Coaches at the club are among national and world competitors. Notable coaches include:
- Kay Barsdell, 1974-1978 member of British, European and World Team. 1976 Olympian.
- Oleg Bliakhman, 1982 Junior Worlds Silver Champion
- Ken Foster, 1974-1978 member British, European and World Team
- JoJo Starbuck, 1968-1972 Worlds competitors and two-time medalist. 1968 and 1972 Olympian.

==Teams==
===The Synchroettes===

The Synchroettes is a group of synchronized skating teams of ESC. Currently the group consists of 10 teams from Beginner to Junior with 180 skaters. The Synchroettes teams won in many regional competitions and competed in national competitions for many years. They also performed in many public appearances and participated in community service skating events such as Toys for Tots and a show to benefit Susan G. Komen for the Cure. In 2010, its Juvenile team won the gold medal of the 2010 U.S. Synchronized Skating Championships in Minneapolis, Minnesota. The success of the Essex Skating Club's synchronized skating teams was recognized by the U.S. Figure Skating in its publication, Guide to Basic Skills and Beginner Synchronized Skating, as one of the two featured clubs to inspire skating clubs around the U.S. to start a basic skills/beginner synchronized skating program.

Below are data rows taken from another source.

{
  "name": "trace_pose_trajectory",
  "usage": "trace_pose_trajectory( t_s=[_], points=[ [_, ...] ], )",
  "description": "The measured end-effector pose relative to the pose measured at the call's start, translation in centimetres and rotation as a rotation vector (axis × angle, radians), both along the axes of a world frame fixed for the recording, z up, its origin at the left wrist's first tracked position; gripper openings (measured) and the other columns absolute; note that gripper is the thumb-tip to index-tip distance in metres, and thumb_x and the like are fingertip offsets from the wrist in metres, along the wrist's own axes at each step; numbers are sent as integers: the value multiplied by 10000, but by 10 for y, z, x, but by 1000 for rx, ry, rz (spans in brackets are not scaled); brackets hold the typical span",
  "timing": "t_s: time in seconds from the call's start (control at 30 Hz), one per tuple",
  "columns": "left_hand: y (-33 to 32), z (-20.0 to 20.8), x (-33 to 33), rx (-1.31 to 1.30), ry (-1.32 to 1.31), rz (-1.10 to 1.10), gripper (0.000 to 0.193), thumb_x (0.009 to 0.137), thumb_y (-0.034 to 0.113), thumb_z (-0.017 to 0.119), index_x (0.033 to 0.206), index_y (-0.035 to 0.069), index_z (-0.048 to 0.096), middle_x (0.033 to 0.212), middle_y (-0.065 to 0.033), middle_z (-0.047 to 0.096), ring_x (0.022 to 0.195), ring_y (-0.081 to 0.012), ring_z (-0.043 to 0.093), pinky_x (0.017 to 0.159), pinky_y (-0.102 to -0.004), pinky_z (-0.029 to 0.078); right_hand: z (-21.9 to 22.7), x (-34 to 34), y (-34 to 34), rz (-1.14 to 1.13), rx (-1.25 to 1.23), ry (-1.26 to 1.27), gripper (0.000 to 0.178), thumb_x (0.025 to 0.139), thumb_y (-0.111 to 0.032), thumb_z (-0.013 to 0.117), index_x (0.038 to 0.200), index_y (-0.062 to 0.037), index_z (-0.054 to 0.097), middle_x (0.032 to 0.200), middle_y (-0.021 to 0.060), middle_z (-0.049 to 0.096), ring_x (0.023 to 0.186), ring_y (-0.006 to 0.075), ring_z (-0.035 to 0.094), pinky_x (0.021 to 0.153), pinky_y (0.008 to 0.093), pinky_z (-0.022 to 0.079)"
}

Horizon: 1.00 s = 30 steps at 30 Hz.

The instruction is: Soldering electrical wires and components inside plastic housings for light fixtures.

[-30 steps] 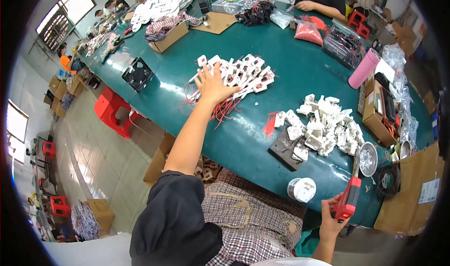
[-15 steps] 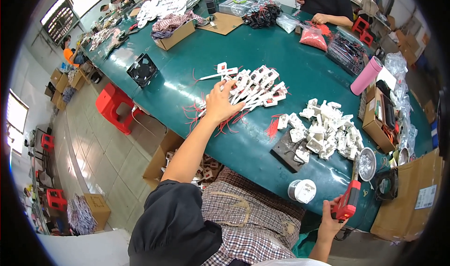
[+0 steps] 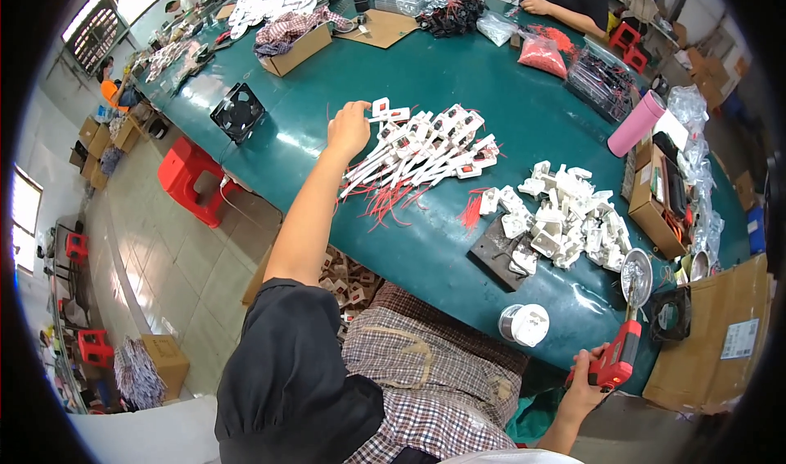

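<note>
My left hand is closed round the stem end of a white plastic part with a red switch, at the far left of a heap. That heap holds several white stemmed switch parts with red wires trailing toward me. My right hand grips a red and black soldering gun low at the right. The gun's tip reaches to the round metal dish, which has silvery bits in it. A spool of solder wire stands near the table's front edge, left of the gun.
White plastic housings lie piled beside a dark block. A pink bottle and a cardboard box stand at the right. A black fan sits on the left edge. A co-worker's arm is across the table.
My left hand has moved left and away from me, off the heap's middle to the outlying switch part. The soldering gun has shifted slightly right and up, its tip now at the dish.
</note>
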<state>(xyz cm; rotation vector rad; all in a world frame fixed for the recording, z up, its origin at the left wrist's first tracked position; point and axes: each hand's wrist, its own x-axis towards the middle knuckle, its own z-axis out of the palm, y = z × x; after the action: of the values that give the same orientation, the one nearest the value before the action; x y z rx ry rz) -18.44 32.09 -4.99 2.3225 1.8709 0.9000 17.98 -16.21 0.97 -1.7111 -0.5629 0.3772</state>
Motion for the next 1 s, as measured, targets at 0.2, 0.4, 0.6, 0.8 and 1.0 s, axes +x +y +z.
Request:
trace_pose_trajectory(
  t_s=[0.2,0.4,0.6,0.8,1.0],
  points=[
    [-3,0,8,-147,189,-50,189,890,180,670,1062,105,657,1070,-127,698,1021,-359,655,876,-496,505,11,-9,2,-21,8,-34,423,927,21,662,1312,11,487,1020,49,576,802,106,598,675,235,495],
    [-4,0,16,-299,-141,45,283,909,183,618,1148,33,603,1104,-201,691,1069,-394,643,920,-468,495,10,-3,-1,-21,-43,-18,392,935,8,657,1293,14,499,1015,48,576,795,101,592,677,236,489],
    [16,5,28,-603,-377,108,614,673,511,841,843,-67,723,1001,-233,723,901,-319,711,781,-409,534,8,-1,1,-19,-3,-6,379,929,11,660,1277,6,511,1008,44,577,790,101,591,669,237,485],
    [26,-7,27,-749,-489,45,583,672,467,851,873,-68,737,925,-178,724,838,-219,689,767,-366,523,16,-5,-4,-21,-47,6,371,929,16,655,1272,6,512,1008,43,579,788,95,594,649,226,476],
    [22,-21,27,-559,-449,-31,592,753,414,829,1157,5,686,1042,-171,730,957,-249,690,842,-361,510,15,-2,-5,-38,-33,-38,361,929,-2,656,1274,-7,550,1033,49,623,793,115,622,648,234,486]
  ],
)
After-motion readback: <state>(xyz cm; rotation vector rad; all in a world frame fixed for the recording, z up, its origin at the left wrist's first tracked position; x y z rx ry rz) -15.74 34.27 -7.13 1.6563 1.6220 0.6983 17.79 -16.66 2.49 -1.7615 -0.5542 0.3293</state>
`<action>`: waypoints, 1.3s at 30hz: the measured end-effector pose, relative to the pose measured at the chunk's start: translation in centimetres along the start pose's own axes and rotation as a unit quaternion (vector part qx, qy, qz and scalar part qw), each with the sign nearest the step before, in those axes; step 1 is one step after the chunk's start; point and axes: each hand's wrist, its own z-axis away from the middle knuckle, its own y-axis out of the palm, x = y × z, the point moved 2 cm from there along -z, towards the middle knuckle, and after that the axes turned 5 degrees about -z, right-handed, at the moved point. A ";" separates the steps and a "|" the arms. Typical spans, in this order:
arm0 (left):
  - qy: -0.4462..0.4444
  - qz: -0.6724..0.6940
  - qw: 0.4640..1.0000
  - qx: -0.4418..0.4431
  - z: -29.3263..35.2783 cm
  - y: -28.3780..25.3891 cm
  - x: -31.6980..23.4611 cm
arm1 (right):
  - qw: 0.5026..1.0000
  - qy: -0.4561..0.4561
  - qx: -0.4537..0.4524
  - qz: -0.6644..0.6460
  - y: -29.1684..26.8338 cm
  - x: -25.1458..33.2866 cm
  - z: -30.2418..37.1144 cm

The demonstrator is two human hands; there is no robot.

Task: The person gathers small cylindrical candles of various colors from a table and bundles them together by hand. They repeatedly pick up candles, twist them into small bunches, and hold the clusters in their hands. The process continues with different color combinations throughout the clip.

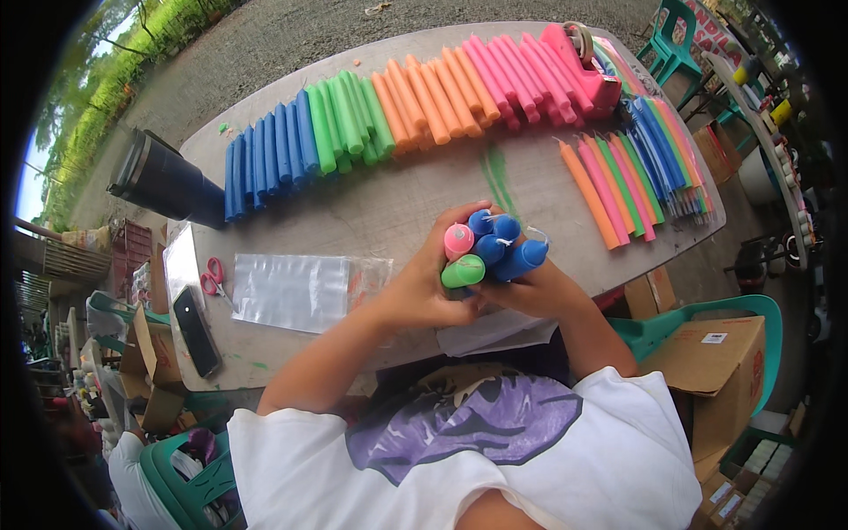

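In front of my chest I hold an upright bundle of candles, wicks toward me: several blue candles (491, 247), a pink candle (458, 239) and a green candle (463, 271). My left hand (424, 276) wraps the bundle from the left, closed on it. From the other side my right hand (549, 291) grips it too, its fingers partly hidden behind the blue candles. Below my hands lies a whitish sheet (499, 333) at the table edge. Clear plastic bags (291, 290) lie flat to the left of my left hand.
Across the far table (353, 199) run rows of blue (269, 150), green (349, 119), orange (435, 97) and pink candles (521, 75). A pink tape dispenser (602, 92), bagged candles (667, 155) and loose mixed candles (609, 190) are right. Left: black tumbler (168, 181), scissors (213, 278), phone (196, 331).
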 end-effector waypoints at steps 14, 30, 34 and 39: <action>0.072 0.019 0.991 -0.115 1.3 1.1 2.5 | 0.980 -0.162 -0.108 0.044 1.8 -1.5 -0.4; 0.087 -0.038 0.979 -0.181 1.7 2.0 2.6 | 0.964 -0.216 -0.143 0.058 2.3 -2.7 -1.1; 0.093 -0.036 0.976 -0.195 1.9 2.2 3.3 | 0.965 -0.222 -0.133 0.045 2.5 -2.5 -1.2; 0.126 0.004 0.976 -0.177 1.6 2.5 3.4 | 0.965 -0.227 -0.130 0.022 3.0 -2.7 -1.3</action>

In 2012, the Junior-level team of Synchroettes was selected by the U.S. Figure Skating to be part of the Team USA for 2012-13 season to compete in Leon Lurje Trophy international competition in Sweden. The team won a bronze medal in the competition.

The founder and the head coach of the Synchroettes - Geri Lynch Tomich.

===The Essex Blades===
The Essex Blades is the adult synchronized skating team of the club. The team has been competing nationally in the Masters division at the U.S. Synchronized Skating Championships. The team placed 6th at the 2011 Championships.

===Bravo!===
Bravo! is a group of the Theatre on Ice (TOI) teams of ESC and the first TOI group in NJ. As of January 2016, it is the only NJ team among almost 50 teams in the US. In 2011, the team became pewter medalist for the Novice division at the US National Theatre on Ice Competition. In 2012, the team became national silver medalist for the novice division at the US National Theatre on Ice competition in Strongsville, Ohio. In 2012, the team was selected by US Figure Skating to be one of the two novice teams to represent the United States at the 2013 Nations Cup in Spain, and placed 9th out of 11 teams worldwide.

In 2013, there were two teams in preliminary and novice levels. The preliminary team was a national pewter medalist and the novice team was a national silver medalist for the 2013 US National Theatre on Ice competition in Troy, Ohio.

==Other activities==
The Essex Skating Club has sponsored many skating events and clinics featuring famous skaters such as Olympic medalists and Disney on Ice skaters. It also hosts annual competition Winter ESCapade sanctioned by U.S. Figure Skating in January with competitors from clubs along the Northern parts of the East coast.